■ WHAT IS EXPECTED
Would you restate all the data that follows, word for word?

(Beginning of DATA PROVIDED)

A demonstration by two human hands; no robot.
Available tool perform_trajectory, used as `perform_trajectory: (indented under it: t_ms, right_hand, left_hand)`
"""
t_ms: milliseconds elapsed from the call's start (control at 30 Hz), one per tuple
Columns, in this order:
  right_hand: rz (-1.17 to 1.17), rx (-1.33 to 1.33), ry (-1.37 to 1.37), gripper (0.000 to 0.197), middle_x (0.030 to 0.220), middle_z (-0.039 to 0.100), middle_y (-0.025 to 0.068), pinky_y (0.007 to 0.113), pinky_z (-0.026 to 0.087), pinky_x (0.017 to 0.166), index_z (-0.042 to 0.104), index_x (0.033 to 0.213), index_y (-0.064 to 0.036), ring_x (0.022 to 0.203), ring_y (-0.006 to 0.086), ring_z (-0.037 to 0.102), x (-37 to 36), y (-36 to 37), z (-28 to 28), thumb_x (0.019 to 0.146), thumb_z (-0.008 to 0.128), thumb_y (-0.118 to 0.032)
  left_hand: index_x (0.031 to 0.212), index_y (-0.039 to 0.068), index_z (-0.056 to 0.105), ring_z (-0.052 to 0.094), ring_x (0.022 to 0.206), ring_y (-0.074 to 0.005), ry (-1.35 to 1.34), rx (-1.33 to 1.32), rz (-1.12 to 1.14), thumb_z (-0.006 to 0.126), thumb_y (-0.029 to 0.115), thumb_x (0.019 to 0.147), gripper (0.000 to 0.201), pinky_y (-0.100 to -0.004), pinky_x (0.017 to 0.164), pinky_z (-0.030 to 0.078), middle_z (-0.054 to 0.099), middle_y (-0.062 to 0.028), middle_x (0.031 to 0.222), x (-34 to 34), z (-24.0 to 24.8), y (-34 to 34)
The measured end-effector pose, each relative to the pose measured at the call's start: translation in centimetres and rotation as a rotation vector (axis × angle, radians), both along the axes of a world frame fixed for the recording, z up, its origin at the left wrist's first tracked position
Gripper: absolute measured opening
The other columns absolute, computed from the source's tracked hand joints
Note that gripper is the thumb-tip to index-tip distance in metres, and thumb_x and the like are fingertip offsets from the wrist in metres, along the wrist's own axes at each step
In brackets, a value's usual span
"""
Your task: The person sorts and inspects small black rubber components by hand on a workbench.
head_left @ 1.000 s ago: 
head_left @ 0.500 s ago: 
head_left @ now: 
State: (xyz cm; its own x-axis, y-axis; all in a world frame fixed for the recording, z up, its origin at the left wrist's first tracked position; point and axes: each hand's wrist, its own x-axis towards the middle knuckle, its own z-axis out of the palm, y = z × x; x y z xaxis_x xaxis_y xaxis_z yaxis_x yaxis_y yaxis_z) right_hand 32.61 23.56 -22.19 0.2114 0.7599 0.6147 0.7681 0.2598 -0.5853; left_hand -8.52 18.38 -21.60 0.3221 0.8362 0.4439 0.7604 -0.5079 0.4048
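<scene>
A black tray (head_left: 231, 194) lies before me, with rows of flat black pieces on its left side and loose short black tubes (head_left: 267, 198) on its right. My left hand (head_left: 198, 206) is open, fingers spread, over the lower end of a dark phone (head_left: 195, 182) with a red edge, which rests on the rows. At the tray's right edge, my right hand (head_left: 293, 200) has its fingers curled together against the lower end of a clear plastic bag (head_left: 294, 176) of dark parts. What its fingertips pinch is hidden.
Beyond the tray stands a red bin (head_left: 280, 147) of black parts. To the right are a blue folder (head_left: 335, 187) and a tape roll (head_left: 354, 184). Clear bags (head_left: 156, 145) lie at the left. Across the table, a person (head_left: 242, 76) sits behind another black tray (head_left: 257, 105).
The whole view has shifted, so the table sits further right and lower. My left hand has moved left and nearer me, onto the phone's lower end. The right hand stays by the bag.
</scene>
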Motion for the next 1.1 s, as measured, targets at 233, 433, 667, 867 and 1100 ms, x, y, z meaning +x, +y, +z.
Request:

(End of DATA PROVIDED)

■ SOLUTION FOR THIS EXERCISE
A demonstration by two human hands; no robot.
Available tool perform_trajectory, used as `perform_trajectory: (indented under it: t_ms, right_hand, left_hand)`
"""
t_ms: milliseconds elapsed from the call's start (control at 30 Hz), one per tuple
Columns, in this order:
  right_hand: rz (-1.17 to 1.17), rx (-1.33 to 1.33), ry (-1.37 to 1.37), gripper (0.000 to 0.197), middle_x (0.030 to 0.220), middle_z (-0.039 to 0.100), middle_y (-0.025 to 0.068), pinky_y (0.007 to 0.113), pinky_z (-0.026 to 0.087), pinky_x (0.017 to 0.166), index_z (-0.042 to 0.104), index_x (0.033 to 0.213), index_y (-0.064 to 0.036), ring_x (0.022 to 0.203), ring_y (-0.006 to 0.086), ring_z (-0.037 to 0.102), x (-37 to 36), y (-36 to 37), z (-28 to 28), thumb_x (0.019 to 0.146), thumb_z (-0.008 to 0.128), thumb_y (-0.118 to 0.032)
  left_hand: index_x (0.031 to 0.212), index_y (-0.039 to 0.068), index_z (-0.056 to 0.105), ring_z (-0.052 to 0.094), ring_x (0.022 to 0.206), ring_y (-0.074 to 0.005), ry (-1.35 to 1.34), rx (-1.33 to 1.32), rz (-1.12 to 1.14), thumb_z (-0.006 to 0.126), thumb_y (-0.029 to 0.115), thumb_x (0.019 to 0.147), gripper (0.000 to 0.201), pinky_y (-0.100 to -0.004), pinky_x (0.017 to 0.164), pinky_z (-0.030 to 0.078), middle_z (-0.054 to 0.099), middle_y (-0.062 to 0.028), middle_x (0.031 to 0.222), x (-34 to 34), z (-24.0 to 24.8), y (-34 to 34)
The measured end-effector pose, each relative to the pose measured at the call's start: translation in centimetres and rotation as a rotation vector (axis × angle, radians), both along the axes of a world frame fixed for the recording, z up, its origin at the left wrist's first tracked position
Gripper: absolute measured opening
The other columns absolute, computed from the source's tracked hand joints
Note that gripper is the thumb-tip to index-tip distance in metres, and thumb_x and the like are fingertip offsets from the wrist in metres, along the wrist's own axes at each step
In brackets, a value's usual span
"""
Your task: The person sorts and inspects small black rubber components by hand on a workbench.
head_left @ 1.000 s ago: 
head_left @ 0.500 s ago: 
head_left @ now: 
State: (xyz cm; its own x-axis, y-axis; all in a world frame fixed for the recording, z up, its origin at the left wrist's first tracked position; point and axes: each hand's wrist, its own x-axis towards the middle knuckle, its own z-axis out of the palm, y = z × x; x y z xaxis_x xaxis_y xaxis_z yaxis_x yaxis_y yaxis_z) right_hand 32.61 23.56 -22.19 0.2114 0.7599 0.6147 0.7681 0.2598 -0.5853; left_hand -8.52 18.38 -21.60 0.3221 0.8362 0.4439 0.7604 -0.5079 0.4048
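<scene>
A black tray (head_left: 231, 194) lies before me, with rows of flat black pieces on its left side and loose short black tubes (head_left: 267, 198) on its right. My left hand (head_left: 198, 206) is open, fingers spread, over the lower end of a dark phone (head_left: 195, 182) with a red edge, which rests on the rows. At the tray's right edge, my right hand (head_left: 293, 200) has its fingers curled together against the lower end of a clear plastic bag (head_left: 294, 176) of dark parts. What its fingertips pinch is hidden.
Beyond the tray stands a red bin (head_left: 280, 147) of black parts. To the right are a blue folder (head_left: 335, 187) and a tape roll (head_left: 354, 184). Clear bags (head_left: 156, 145) lie at the left. Across the table, a person (head_left: 242, 76) sits behind another black tray (head_left: 257, 105).
The whole view has shifted, so the table sits further right and lower. My left hand has moved left and nearer me, onto the phone's lower end. The right hand stays by the bag.
</scene>
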Motion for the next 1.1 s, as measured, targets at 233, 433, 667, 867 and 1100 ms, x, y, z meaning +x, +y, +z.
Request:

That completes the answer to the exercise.